**What the task requires**. What is needed is a verbatim copy of each record below.
::: Dataset records
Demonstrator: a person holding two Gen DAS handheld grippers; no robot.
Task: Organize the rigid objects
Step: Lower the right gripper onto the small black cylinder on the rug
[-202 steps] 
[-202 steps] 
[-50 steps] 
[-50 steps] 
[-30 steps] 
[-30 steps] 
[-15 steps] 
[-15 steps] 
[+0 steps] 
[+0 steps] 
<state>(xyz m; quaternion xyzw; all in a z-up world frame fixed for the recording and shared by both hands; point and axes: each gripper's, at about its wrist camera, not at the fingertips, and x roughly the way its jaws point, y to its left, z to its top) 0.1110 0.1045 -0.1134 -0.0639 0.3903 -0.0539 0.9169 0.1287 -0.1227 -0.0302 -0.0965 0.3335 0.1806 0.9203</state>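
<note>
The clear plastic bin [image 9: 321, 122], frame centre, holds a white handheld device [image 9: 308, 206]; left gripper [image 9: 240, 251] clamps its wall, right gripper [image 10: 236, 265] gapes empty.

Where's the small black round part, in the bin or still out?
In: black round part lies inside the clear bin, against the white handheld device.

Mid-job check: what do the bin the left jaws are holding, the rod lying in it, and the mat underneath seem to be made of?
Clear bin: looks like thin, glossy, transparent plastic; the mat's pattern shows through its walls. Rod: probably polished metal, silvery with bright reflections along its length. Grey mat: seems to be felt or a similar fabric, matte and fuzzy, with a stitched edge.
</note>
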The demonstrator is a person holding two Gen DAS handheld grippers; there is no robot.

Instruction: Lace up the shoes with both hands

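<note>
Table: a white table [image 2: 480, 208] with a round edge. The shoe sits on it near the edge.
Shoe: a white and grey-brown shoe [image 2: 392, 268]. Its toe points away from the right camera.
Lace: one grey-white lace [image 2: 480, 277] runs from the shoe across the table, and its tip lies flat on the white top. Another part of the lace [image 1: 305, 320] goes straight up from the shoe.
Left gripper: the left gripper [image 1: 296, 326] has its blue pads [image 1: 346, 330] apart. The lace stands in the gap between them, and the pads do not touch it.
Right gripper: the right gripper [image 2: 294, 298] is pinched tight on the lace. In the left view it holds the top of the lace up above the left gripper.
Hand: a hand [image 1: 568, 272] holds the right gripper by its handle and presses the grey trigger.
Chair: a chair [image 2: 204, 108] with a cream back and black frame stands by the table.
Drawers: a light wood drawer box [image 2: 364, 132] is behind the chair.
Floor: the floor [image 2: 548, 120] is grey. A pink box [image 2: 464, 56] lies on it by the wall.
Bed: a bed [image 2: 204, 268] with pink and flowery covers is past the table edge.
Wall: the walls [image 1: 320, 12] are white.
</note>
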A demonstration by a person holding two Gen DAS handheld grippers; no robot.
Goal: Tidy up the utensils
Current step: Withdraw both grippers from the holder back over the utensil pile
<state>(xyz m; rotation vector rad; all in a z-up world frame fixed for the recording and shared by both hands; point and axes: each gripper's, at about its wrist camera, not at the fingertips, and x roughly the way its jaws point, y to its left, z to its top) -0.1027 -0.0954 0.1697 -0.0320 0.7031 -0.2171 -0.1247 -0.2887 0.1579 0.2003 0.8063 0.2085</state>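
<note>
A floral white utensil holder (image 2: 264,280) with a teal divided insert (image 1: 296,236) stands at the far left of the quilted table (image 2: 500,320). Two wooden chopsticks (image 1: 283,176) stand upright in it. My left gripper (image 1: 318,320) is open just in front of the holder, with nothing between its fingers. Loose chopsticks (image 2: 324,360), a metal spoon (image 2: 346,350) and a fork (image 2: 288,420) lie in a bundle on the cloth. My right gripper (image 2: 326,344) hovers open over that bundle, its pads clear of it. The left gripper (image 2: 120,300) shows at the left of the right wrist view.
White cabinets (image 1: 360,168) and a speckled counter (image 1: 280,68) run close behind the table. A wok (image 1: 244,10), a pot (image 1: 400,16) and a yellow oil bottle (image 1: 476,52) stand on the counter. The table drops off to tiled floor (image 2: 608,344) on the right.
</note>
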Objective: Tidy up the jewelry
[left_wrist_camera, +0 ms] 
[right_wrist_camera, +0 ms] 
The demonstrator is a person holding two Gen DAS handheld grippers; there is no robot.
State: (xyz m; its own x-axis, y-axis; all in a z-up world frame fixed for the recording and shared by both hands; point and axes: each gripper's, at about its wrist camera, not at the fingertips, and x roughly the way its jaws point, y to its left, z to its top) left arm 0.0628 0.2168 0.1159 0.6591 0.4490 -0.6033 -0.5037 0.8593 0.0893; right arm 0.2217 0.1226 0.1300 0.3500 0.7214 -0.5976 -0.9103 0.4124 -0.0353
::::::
**Result of this task**.
Demonstrator: a person holding two Gen DAS handheld grippers; no robot.
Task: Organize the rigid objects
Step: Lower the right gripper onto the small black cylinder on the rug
[-202 steps] 
[-202 steps] 
[-50 steps] 
[-50 steps] 
[-30 steps] 
[-30 steps] 
[-15 steps] 
[-15 steps] 
[+0 steps] 
[+0 steps] 
<state>(xyz m; quaternion xyzw; all in a z-up world frame fixed for the recording and shared by both hands; point and axes: each gripper's, at about its wrist camera, not at the fingertips, and x roughly the way its jaws point, y to its left, z to its top) 0.1110 0.1045 -0.1134 -0.0639 0.3903 -0.0539 0.9169 0.1287 -0.1227 -0.0302 -0.0965 0.3335 0.1806 0.9203</state>
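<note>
The clear plastic bin [image 9: 321, 122], frame centre, holds a white handheld device [image 9: 308, 206]; left gripper [image 9: 240, 251] clamps its wall, right gripper [image 10: 236, 265] gapes empty.

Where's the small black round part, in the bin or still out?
In: black round part lies inside the clear bin, against the white handheld device.

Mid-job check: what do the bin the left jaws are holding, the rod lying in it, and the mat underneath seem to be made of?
Clear bin: looks like thin, glossy, transparent plastic; the mat's pattern shows through its walls. Rod: probably polished metal, silvery with bright reflections along its length. Grey mat: seems to be felt or a similar fabric, matte and fuzzy, with a stitched edge.
</note>
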The demonstrator is a person holding two Gen DAS handheld grippers; there is no robot.

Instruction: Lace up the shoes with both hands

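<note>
Table: a white table [image 2: 480, 208] with a round edge. The shoe sits on it near the edge.
Shoe: a white and grey-brown shoe [image 2: 392, 268]. Its toe points away from the right camera.
Lace: one grey-white lace [image 2: 480, 277] runs from the shoe across the table, and its tip lies flat on the white top. Another part of the lace [image 1: 305, 320] goes straight up from the shoe.
Left gripper: the left gripper [image 1: 296, 326] has its blue pads [image 1: 346, 330] apart. The lace stands in the gap between them, and the pads do not touch it.
Right gripper: the right gripper [image 2: 294, 298] is pinched tight on the lace. In the left view it holds the top of the lace up above the left gripper.
Hand: a hand [image 1: 568, 272] holds the right gripper by its handle and presses the grey trigger.
Chair: a chair [image 2: 204, 108] with a cream back and black frame stands by the table.
Drawers: a light wood drawer box [image 2: 364, 132] is behind the chair.
Floor: the floor [image 2: 548, 120] is grey. A pink box [image 2: 464, 56] lies on it by the wall.
Bed: a bed [image 2: 204, 268] with pink and flowery covers is past the table edge.
Wall: the walls [image 1: 320, 12] are white.
</note>
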A demonstration by a person holding two Gen DAS handheld grippers; no robot.
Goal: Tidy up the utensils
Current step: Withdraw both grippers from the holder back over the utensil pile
<state>(xyz m; rotation vector rad; all in a z-up world frame fixed for the recording and shared by both hands; point and axes: each gripper's, at about its wrist camera, not at the fingertips, and x roughly the way its jaws point, y to its left, z to its top) -0.1027 -0.0954 0.1697 -0.0320 0.7031 -0.2171 -0.1247 -0.2887 0.1579 0.2003 0.8063 0.2085</state>
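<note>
A floral white utensil holder (image 2: 264,280) with a teal divided insert (image 1: 296,236) stands at the far left of the quilted table (image 2: 500,320). Two wooden chopsticks (image 1: 283,176) stand upright in it. My left gripper (image 1: 318,320) is open just in front of the holder, with nothing between its fingers. Loose chopsticks (image 2: 324,360), a metal spoon (image 2: 346,350) and a fork (image 2: 288,420) lie in a bundle on the cloth. My right gripper (image 2: 326,344) hovers open over that bundle, its pads clear of it. The left gripper (image 2: 120,300) shows at the left of the right wrist view.
White cabinets (image 1: 360,168) and a speckled counter (image 1: 280,68) run close behind the table. A wok (image 1: 244,10), a pot (image 1: 400,16) and a yellow oil bottle (image 1: 476,52) stand on the counter. The table drops off to tiled floor (image 2: 608,344) on the right.
</note>
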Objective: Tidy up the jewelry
[left_wrist_camera, +0 ms] 
[right_wrist_camera, +0 ms] 
The demonstrator is a person holding two Gen DAS handheld grippers; there is no robot.
State: (xyz m; its own x-axis, y-axis; all in a z-up world frame fixed for the recording and shared by both hands; point and axes: each gripper's, at about its wrist camera, not at the fingertips, and x roughly the way its jaws point, y to its left, z to its top) left arm 0.0628 0.2168 0.1159 0.6591 0.4490 -0.6033 -0.5037 0.8593 0.0893; right arm 0.2217 0.1226 0.1300 0.3500 0.7214 -0.5976 -0.9103 0.4124 -0.0353

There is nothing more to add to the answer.